Yes. For getting the exact same web fingerprint, we’d need to run all javascript (if that still were the default setting in Tor Browser).

So we indeed rather accept the fingerprinting issues and care about making it as secure as possible. (I’d still accept a patch making this an option, but given the obscure nature of this issue, I doubt anyone will be ever interested.)

I’ve given this approach some more thought since you explained it. I have some ideas on how we can get over the ISP level adversary and fingerprinting issue. It will involve changing use-advice in the guide and thats about it. Figuring out how to distill a more finegrained time reading that’s close as possible to the real time is subject of another post.

  • At first it looks like a chicken-egg problem: It would be better to fetch consensus data over Tor to prevent the fingerprinting issues and the possibility of being fed outdated data. But Tor can’t connect without a correct time to enable this.

-For normal non-virtualized hosts running Tor, if the clock is too much off there is no connection established even though this is attempted. Tor waits for the user to manually correct the time on the host for a connection to be successful.

-Doing a system suspend is the cause for the guest clock to be very inaccurate if it was in a saved/running state.

  • Our current settings isolate guest time from the host’s forcing it to rely on timesync as the sole source of time accuracy.

BUT

  • Whenever a guest is started or restarted it bases its time on the host’s.

  • Let’s assume that the host’s clock falls within the accurate range that allows Tor to connect. And also that (Linux) users are following best protocol; by disabling timestamps on the host and not running anything on there. Because really if they are not doing this they are defeating a large part of the protection a hypervisor is about.

  • No time is leaked from the host to compare with, but at the same time host time is accurate enough to use to bootstrap with by Tor.


Conclusion:

-Fetching consensus data is one over Tor, ideally this can be done multiple times over different exits and the results compared as to stop an exit’s ISP from doing the attack described above.

  • Users will be advised to make sure their host time is roughly accurate and close enough to the actual which they can check out of band for example a wallclock.

  • If time is off and Tor can’t connect, the user will be advised to reboot the gw, so the host’s time be used but the occurence of this will be rare and not fingerprintable provided the action described below is taken.

  • Users will be advised to poweroff the guest to avoid drifts as this is corrected on subsequent starts. inconvenient? somewhat but not a deal breaker. Guests start darn fast on modern hardware, more so if the gateway is not running the DE because its configured with less ram. These steps are only needed for the gateway.

  • We can rely solely on anondate to fetch a fresh consensus soley for the purpose of making the guest clock differ from the host’s (provided that we figure out ways on get a more realistic reading from this data).
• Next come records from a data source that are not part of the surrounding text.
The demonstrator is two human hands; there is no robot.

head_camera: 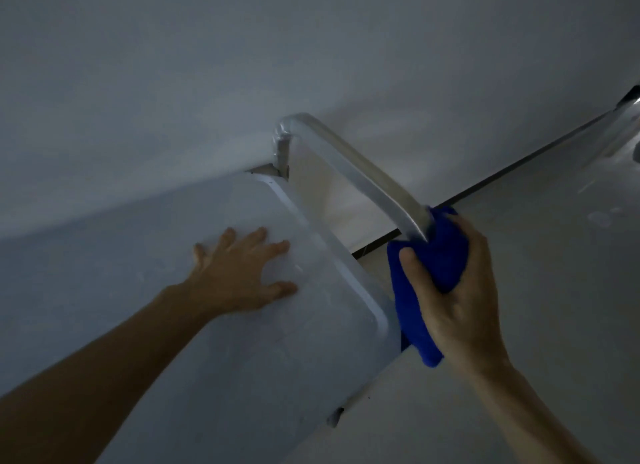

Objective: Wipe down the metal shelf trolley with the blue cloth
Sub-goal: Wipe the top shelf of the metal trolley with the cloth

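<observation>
The metal shelf trolley's flat top shelf (207,377) fills the lower left of the head view, with a raised rim along its right edge. A curved metal handle bar (349,162) rises from its far corner and arcs down to the right. My right hand (460,290) grips the blue cloth (436,256), which is wrapped around the near end of that bar. A loose end of the cloth hangs down beside the shelf's corner. My left hand (239,273) rests flat on the top shelf with fingers spread.
A pale wall (242,65) stands directly behind the trolley. To the right lies light flooring (519,325) with a dark skirting line (502,176). Another shiny metal object (623,131) shows at the right edge. The scene is dim.
</observation>
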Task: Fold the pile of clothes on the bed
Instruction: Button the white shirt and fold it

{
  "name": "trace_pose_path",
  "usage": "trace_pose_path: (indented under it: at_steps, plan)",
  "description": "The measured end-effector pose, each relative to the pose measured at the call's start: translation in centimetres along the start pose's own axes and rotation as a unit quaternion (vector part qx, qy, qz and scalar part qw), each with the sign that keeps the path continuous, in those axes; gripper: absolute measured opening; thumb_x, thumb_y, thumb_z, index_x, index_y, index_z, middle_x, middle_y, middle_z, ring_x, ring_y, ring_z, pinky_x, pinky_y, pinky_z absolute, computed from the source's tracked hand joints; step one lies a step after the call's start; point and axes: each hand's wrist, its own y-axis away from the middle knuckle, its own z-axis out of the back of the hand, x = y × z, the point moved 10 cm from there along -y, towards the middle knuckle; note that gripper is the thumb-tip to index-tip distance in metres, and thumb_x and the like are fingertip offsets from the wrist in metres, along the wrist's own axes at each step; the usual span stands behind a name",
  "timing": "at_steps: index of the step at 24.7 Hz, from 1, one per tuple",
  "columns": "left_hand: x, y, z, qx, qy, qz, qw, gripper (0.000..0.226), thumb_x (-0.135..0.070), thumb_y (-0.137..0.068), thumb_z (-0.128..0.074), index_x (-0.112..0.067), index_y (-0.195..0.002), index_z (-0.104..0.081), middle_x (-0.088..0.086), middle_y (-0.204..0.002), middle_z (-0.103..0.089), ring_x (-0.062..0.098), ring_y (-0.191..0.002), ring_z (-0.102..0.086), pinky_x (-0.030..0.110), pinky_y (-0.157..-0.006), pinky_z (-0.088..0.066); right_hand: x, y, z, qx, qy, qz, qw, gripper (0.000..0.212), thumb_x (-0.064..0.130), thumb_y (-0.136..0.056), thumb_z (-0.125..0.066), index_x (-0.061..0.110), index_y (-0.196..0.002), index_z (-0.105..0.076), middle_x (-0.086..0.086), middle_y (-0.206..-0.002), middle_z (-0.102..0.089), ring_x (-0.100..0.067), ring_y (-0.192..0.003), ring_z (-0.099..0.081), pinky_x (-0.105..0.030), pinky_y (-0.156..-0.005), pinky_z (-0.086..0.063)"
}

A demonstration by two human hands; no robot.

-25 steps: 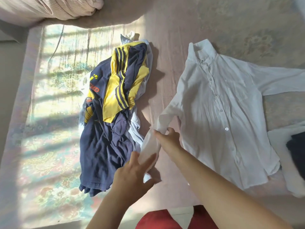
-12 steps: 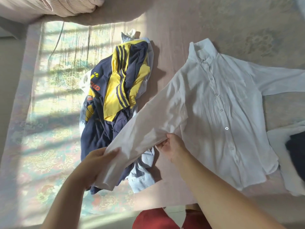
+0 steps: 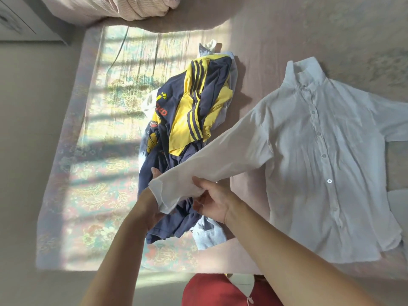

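Both hands' grip pinches thin white shirt sleeve (image 3: 220,157) cuff: left hand (image 3: 152,208), right hand (image 3: 213,202).

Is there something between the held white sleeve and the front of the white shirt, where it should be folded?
Nothing visible. Both hands, left and right, hold the sleeve above the navy and yellow jersey; the white shirt front lies bare.

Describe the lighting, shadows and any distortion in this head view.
Head view: hard sunlight falls in barred stripes across the floral bedsheet and jersey pile, nearly washing out the sheet's pattern; the white shirt lies in soft shade. The sleeve, held by the left hand and right hand, shades the pile beneath. Wide-angle bending curves the bed edges.
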Motion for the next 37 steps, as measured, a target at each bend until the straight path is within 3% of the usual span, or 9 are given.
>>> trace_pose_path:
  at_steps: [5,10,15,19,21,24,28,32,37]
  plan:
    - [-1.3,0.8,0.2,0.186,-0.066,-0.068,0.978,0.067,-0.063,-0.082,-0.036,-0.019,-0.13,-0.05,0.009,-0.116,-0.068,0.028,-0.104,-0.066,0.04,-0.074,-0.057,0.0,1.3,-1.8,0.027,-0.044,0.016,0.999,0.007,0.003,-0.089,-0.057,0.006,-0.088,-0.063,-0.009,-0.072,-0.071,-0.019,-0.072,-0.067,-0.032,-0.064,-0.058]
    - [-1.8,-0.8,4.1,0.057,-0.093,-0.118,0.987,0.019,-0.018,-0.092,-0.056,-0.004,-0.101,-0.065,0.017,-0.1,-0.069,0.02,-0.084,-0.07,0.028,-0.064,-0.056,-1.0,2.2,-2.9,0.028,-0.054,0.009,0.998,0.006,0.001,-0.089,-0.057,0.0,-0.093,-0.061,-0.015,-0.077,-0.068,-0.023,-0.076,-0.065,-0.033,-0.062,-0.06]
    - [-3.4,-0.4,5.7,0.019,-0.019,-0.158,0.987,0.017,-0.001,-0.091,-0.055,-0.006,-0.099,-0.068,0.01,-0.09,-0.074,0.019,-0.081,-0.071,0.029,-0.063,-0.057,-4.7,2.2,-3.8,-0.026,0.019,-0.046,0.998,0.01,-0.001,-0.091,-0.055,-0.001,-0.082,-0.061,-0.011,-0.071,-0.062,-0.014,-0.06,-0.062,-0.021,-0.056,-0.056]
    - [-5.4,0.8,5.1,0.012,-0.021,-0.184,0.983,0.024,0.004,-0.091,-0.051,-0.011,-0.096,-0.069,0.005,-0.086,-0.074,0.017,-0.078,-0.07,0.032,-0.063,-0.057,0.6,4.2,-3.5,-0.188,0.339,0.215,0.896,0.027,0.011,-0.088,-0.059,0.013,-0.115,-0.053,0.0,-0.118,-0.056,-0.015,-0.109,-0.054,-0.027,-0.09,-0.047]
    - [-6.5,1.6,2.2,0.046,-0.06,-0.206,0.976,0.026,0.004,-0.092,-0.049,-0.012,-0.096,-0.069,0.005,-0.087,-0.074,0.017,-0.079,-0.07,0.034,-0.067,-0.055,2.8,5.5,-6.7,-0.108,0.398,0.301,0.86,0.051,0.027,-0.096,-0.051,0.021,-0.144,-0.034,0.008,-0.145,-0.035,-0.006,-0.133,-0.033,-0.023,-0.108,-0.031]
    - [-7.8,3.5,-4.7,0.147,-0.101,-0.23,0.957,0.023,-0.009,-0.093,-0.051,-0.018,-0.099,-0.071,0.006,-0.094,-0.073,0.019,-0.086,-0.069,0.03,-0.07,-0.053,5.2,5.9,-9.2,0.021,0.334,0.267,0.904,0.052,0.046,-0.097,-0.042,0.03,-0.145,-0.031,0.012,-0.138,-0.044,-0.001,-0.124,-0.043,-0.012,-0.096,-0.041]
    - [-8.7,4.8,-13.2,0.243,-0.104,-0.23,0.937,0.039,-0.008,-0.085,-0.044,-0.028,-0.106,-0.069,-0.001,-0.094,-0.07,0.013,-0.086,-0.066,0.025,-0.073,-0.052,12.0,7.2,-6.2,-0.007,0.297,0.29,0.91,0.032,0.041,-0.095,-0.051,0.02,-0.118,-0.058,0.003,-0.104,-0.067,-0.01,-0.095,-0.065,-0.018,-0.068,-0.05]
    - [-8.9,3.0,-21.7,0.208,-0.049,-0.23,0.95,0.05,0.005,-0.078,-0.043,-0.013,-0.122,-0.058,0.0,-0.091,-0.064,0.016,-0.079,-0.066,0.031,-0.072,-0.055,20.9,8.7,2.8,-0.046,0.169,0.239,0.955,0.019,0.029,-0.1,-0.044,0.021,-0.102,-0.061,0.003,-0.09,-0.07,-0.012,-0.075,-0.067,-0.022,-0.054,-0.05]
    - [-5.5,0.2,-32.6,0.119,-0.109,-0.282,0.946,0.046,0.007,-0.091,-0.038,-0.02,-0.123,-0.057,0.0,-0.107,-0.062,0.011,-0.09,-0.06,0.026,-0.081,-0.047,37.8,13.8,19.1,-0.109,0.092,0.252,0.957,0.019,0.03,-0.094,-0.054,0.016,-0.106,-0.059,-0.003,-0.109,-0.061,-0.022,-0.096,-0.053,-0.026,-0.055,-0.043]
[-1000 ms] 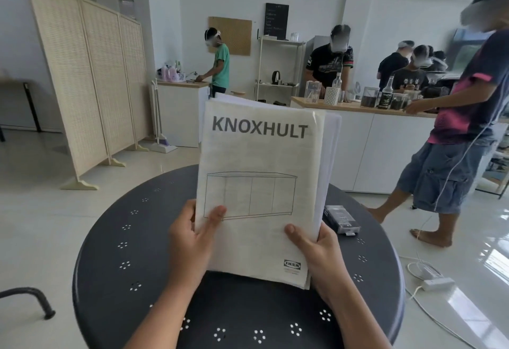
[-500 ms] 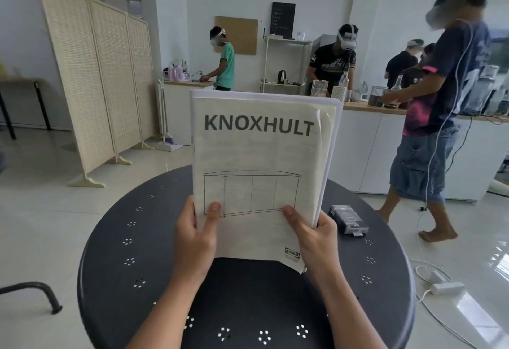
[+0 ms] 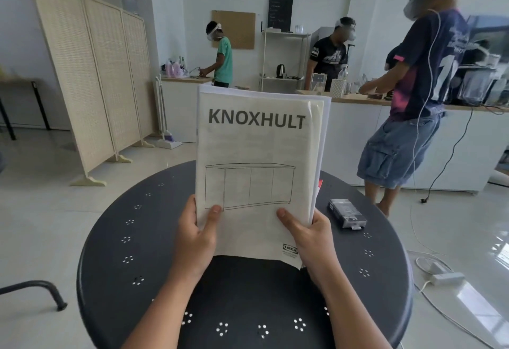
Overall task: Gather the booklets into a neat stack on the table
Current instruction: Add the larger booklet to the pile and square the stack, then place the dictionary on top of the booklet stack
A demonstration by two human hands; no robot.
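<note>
Booklets upright, centre frame, held as one bundle over the round dark table. Front cover reads KNOXHULT with a cabinet line drawing; edges of more sheets show behind it along the top and right side, not flush. Can't tell if the bottom edge touches the table or hangs just above it.

Left hand clamps the lower left edge: thumb flat on the cover, fingers hidden behind. Right hand does the same on the lower right edge, thumb on the cover, fingers wrapped round the back. Both closed on the bundle, forearms coming up from bottom of frame.

Small dark box lies flat on the table, right of the booklets, near the right hand, not touching.

Background: folding screen upper left; white counter across the middle; person in shorts standing at it on the right, blurred; two more people further back. White cable and adapter on the floor, lower right.
</note>
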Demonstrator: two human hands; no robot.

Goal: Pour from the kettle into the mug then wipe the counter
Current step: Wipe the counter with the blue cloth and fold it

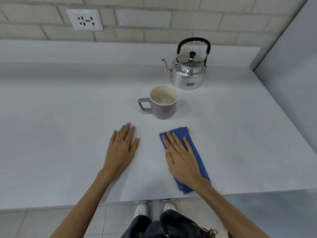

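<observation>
A silver kettle [187, 73] with a black handle stands upright at the back of the white counter [60, 134], spout to the left. In front of it sits a purple mug [161, 103] holding clear liquid, handle to the left. A folded blue cloth [197, 155] lies on the counter near the front edge. My right hand [181, 157] rests flat on top of the cloth, fingers spread. My left hand [122, 148] lies flat on the bare counter to the left of the cloth, holding nothing.
A brick wall with a white power socket [84, 19] runs along the back. A grey panel [291, 66] bounds the counter on the right. The counter's front edge is just below my wrists, with tiled floor and my shoes beneath.
</observation>
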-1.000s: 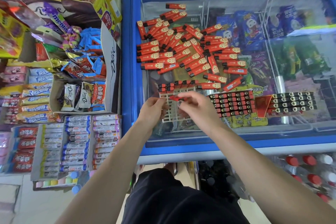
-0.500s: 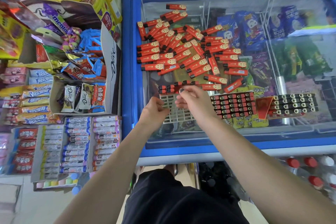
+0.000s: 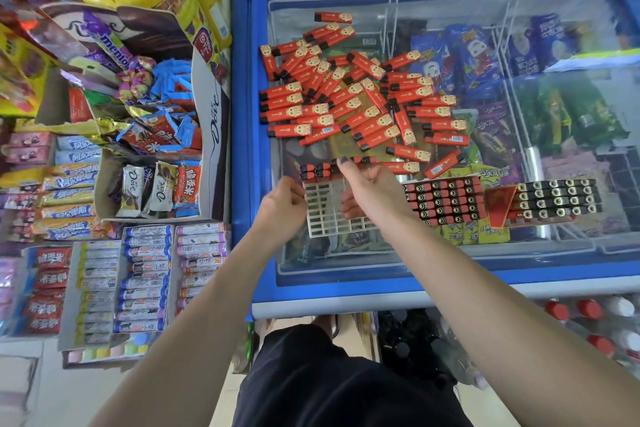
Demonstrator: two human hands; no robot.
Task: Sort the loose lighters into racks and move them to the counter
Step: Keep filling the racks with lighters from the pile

  • This remedy is not necessary for the workstation because as long as the the Gateway can connect to Tor, anondate would be able to fetch its consensus via this Tor connection. There is no other Tor instance that needs the time accurate for bootstrapping in there. A user can keep his session running without rebooting or shutting down his workstation.



I think the whole necessity for securely setting time goes away if the Host’s clock is kept private, which it can be.
The bootstrapping issues are fixed with restarting the gateway. But the point of this proposal is to keep secure time syncing mechanism available.

N.B. that its not necessary for people to really change their use habits. If they run stuff on the host they will be ok for the most part, because nothing running on the gateway will give away the timestamps.

Once the gateway connects, then the workstation can use anondate to set a different time in case something on there leaks time to the web, in addition to another program on the host doing that too.

According to Nick OpenSSL 1.0.1f has timestamps disabled.

Situation A: typical user

-Host leaky, gateway not, Workstation leaky = user safe.
Workstation can have time set safely. gateway does not betray time when restarting.